Task to carry out |
Working from the entries below, tally each line that holds "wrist". Give the tally and nothing else.

[Saved data entries]
····················

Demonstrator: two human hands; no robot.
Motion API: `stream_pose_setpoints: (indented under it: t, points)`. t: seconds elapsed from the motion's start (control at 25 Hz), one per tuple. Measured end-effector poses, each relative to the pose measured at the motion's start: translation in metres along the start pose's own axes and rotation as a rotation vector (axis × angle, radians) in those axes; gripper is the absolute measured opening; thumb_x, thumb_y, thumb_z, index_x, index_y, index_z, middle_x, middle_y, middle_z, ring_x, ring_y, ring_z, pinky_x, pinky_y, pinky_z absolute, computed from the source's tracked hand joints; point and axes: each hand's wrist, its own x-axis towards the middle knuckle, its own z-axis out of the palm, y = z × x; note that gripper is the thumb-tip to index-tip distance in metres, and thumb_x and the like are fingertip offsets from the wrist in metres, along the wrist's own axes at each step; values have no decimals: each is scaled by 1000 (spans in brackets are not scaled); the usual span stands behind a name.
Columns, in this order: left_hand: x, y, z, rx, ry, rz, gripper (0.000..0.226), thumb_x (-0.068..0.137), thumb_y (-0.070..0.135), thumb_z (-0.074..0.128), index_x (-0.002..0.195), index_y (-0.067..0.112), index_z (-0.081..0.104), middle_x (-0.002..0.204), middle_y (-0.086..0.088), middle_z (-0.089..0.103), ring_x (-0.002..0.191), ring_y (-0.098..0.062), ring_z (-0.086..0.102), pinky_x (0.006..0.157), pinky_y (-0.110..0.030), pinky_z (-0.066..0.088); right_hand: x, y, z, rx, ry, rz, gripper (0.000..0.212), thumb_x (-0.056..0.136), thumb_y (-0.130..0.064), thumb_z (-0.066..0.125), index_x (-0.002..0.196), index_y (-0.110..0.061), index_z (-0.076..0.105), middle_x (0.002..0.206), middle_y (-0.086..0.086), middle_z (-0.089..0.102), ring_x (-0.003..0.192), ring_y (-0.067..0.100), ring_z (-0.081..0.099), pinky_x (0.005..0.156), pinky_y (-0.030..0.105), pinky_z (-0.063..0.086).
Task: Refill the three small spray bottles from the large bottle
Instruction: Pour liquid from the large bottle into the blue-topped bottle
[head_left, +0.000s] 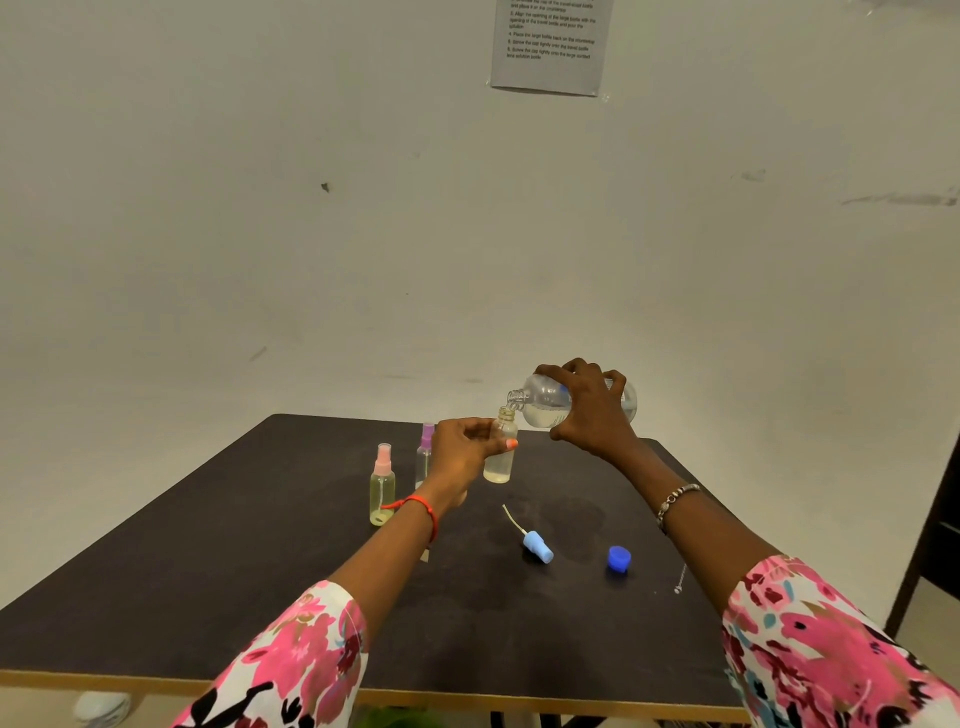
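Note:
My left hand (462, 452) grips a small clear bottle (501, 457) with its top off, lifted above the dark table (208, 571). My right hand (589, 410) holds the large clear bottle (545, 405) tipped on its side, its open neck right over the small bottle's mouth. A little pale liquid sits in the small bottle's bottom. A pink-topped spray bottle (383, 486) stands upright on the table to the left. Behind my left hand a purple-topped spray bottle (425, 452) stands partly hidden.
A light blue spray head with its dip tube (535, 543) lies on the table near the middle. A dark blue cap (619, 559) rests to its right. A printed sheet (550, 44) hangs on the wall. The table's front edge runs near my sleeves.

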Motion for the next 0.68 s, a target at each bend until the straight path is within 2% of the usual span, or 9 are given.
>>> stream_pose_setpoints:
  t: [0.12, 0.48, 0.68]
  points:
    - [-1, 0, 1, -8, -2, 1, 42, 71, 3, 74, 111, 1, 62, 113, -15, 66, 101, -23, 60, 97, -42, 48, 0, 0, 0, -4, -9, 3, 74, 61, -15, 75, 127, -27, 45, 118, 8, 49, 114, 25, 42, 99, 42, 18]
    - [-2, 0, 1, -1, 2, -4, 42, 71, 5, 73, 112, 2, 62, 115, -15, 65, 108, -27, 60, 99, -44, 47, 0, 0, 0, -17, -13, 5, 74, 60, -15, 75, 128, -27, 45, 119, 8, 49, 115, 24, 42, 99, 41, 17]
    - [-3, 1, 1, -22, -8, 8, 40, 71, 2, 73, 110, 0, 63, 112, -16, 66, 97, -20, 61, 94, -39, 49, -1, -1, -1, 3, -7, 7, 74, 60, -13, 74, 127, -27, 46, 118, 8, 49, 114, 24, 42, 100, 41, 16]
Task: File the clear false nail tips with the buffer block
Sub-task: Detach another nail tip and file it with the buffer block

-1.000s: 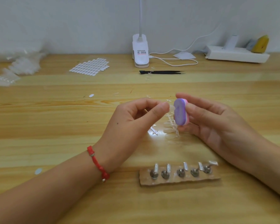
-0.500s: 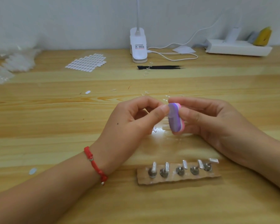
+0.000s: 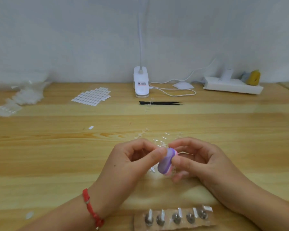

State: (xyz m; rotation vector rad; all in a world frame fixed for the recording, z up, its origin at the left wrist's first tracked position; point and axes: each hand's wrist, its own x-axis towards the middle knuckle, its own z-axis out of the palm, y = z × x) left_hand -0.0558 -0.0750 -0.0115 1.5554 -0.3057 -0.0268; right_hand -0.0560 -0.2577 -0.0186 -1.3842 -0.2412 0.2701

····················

The answer |
2